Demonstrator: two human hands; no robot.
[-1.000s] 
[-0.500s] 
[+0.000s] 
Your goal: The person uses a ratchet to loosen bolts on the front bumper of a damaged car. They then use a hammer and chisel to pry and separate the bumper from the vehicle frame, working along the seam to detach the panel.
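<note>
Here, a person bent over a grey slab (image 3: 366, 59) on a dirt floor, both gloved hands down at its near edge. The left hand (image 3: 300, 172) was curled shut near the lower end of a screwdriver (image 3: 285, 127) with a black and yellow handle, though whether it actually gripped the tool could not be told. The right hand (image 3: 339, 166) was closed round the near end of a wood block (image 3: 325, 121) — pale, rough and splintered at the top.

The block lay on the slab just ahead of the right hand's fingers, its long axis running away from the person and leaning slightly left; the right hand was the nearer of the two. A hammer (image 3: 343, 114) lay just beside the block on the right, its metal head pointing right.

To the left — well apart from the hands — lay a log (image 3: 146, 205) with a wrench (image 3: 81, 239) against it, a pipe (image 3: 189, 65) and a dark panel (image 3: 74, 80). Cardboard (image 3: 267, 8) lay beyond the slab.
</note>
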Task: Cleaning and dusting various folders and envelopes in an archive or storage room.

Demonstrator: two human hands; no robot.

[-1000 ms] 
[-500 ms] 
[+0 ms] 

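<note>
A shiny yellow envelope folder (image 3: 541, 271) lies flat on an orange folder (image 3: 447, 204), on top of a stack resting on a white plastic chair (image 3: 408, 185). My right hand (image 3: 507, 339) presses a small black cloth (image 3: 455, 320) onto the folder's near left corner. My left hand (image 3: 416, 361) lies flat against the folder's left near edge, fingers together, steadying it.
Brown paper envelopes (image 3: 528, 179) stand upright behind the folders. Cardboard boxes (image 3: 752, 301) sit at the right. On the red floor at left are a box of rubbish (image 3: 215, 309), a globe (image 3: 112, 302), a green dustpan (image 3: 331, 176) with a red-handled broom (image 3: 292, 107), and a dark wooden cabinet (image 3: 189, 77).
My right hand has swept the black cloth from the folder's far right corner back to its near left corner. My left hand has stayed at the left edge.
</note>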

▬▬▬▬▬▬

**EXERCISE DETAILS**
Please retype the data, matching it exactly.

**EXERCISE RESULT**
Demonstrator: two human hands; no robot.
[-1.000s] 
[-0.500s] 
[+0.000s] 
Your goal: The person uses a ratchet to loosen bolts on the front bumper of a damaged car. They then use a hammer and chisel to pry and separate the bumper from the vehicle frame, working along the seam to detach the panel.
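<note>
Here, a person bent over a grey slab (image 3: 366, 59) on a dirt floor, both gloved hands down at its near edge. The left hand (image 3: 300, 172) was curled shut near the lower end of a screwdriver (image 3: 285, 127) with a black and yellow handle, though whether it actually gripped the tool could not be told. The right hand (image 3: 339, 166) was closed round the near end of a wood block (image 3: 325, 121) — pale, rough and splintered at the top.

The block lay on the slab just ahead of the right hand's fingers, its long axis running away from the person and leaning slightly left; the right hand was the nearer of the two. A hammer (image 3: 343, 114) lay just beside the block on the right, its metal head pointing right.

To the left — well apart from the hands — lay a log (image 3: 146, 205) with a wrench (image 3: 81, 239) against it, a pipe (image 3: 189, 65) and a dark panel (image 3: 74, 80). Cardboard (image 3: 267, 8) lay beyond the slab.
</note>
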Task: Cleaning and dusting various folders and envelopes in an archive or storage room.

Demonstrator: two human hands; no robot.

[-1000 ms] 
[-500 ms] 
[+0 ms] 

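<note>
A shiny yellow envelope folder (image 3: 541, 271) lies flat on an orange folder (image 3: 447, 204), on top of a stack resting on a white plastic chair (image 3: 408, 185). My right hand (image 3: 507, 339) presses a small black cloth (image 3: 455, 320) onto the folder's near left corner. My left hand (image 3: 416, 361) lies flat against the folder's left near edge, fingers together, steadying it.
Brown paper envelopes (image 3: 528, 179) stand upright behind the folders. Cardboard boxes (image 3: 752, 301) sit at the right. On the red floor at left are a box of rubbish (image 3: 215, 309), a globe (image 3: 112, 302), a green dustpan (image 3: 331, 176) with a red-handled broom (image 3: 292, 107), and a dark wooden cabinet (image 3: 189, 77).
My right hand has swept the black cloth from the folder's far right corner back to its near left corner. My left hand has stayed at the left edge.
</note>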

That finishes the exercise.